Problem description: Give every line below again, exactly.

━━━━━━

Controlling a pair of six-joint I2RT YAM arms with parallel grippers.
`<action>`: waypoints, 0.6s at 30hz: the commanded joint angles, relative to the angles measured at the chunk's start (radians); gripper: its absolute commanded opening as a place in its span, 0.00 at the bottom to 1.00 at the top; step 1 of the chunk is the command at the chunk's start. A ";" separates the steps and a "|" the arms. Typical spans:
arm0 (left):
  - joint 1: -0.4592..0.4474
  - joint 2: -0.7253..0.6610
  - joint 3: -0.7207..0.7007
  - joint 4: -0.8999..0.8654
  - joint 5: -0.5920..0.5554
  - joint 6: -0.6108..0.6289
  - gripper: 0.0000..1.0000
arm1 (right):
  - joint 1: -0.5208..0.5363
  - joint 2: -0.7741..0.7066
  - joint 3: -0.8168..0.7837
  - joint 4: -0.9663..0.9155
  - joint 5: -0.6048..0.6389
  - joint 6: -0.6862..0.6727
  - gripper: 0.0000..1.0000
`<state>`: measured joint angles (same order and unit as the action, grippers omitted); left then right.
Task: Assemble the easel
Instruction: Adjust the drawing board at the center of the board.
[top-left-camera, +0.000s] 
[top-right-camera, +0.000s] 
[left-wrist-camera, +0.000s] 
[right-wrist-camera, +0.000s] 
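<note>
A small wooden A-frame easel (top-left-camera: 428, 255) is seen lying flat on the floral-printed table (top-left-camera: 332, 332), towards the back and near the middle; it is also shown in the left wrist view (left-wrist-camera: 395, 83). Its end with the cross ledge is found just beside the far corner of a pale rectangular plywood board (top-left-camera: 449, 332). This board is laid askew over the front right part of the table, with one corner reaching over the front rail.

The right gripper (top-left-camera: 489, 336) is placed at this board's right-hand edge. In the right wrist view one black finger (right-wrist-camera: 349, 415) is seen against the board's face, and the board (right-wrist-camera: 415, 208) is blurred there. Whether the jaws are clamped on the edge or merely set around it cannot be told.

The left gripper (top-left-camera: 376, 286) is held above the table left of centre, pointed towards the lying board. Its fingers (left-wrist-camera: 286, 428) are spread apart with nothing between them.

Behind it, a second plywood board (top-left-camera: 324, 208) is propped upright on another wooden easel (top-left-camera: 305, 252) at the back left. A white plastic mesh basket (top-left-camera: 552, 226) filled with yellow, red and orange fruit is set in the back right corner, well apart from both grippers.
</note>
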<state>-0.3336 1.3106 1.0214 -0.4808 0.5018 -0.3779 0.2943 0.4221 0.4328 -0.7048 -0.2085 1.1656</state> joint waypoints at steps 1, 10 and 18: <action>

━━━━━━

Reply to the task:
Controlling a pair of six-joint I2RT YAM arms with parallel grippers.
`<action>`: waypoints, 0.6s at 30hz: the commanded joint angles, relative to the angles measured at the chunk's start (radians); gripper: its absolute commanded opening as a place in its span, 0.00 at the bottom to 1.00 at the top; step 1 of the chunk is the command at the chunk's start. A ";" separates the steps and a "|" the arms. Typical spans:
arm0 (left):
  - joint 1: -0.4592..0.4474
  - joint 2: -0.7253..0.6610
  - joint 3: -0.7207..0.7007
  - joint 4: -0.8999..0.8654
  - joint 5: -0.5920..0.5554
  - joint 6: -0.6108..0.6289
  - gripper: 0.0000..1.0000
arm1 (right):
  - joint 1: -0.5208..0.5363
  - joint 2: -0.7741..0.7066
  - joint 3: -0.8168..0.7837
  - joint 4: -0.9663..0.9155
  - joint 5: -0.6048..0.6389
  - joint 6: -0.6862..0.6727
  - gripper: 0.0000..1.0000
`<state>`: measured joint angles (same order and unit as the action, grippers omitted); left then right.
Task: Assemble the easel
Instruction: Adjust the drawing board at the center of the board.
[top-left-camera, +0.000s] 
[top-right-camera, +0.000s] 
[left-wrist-camera, +0.000s] 
[right-wrist-camera, +0.000s] 
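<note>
A small wooden A-frame easel (top-left-camera: 428, 255) is seen lying flat on the floral-printed table (top-left-camera: 332, 332), towards the back and near the middle; it is also shown in the left wrist view (left-wrist-camera: 395, 83). Its end with the cross ledge is found just beside the far corner of a pale rectangular plywood board (top-left-camera: 449, 332). This board is laid askew over the front right part of the table, with one corner reaching over the front rail.

The right gripper (top-left-camera: 489, 336) is placed at this board's right-hand edge. In the right wrist view one black finger (right-wrist-camera: 349, 415) is seen against the board's face, and the board (right-wrist-camera: 415, 208) is blurred there. Whether the jaws are clamped on the edge or merely set around it cannot be told.

The left gripper (top-left-camera: 376, 286) is held above the table left of centre, pointed towards the lying board. Its fingers (left-wrist-camera: 286, 428) are spread apart with nothing between them.

Behind it, a second plywood board (top-left-camera: 324, 208) is propped upright on another wooden easel (top-left-camera: 305, 252) at the back left. A white plastic mesh basket (top-left-camera: 552, 226) filled with yellow, red and orange fruit is set in the back right corner, well apart from both grippers.
</note>
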<state>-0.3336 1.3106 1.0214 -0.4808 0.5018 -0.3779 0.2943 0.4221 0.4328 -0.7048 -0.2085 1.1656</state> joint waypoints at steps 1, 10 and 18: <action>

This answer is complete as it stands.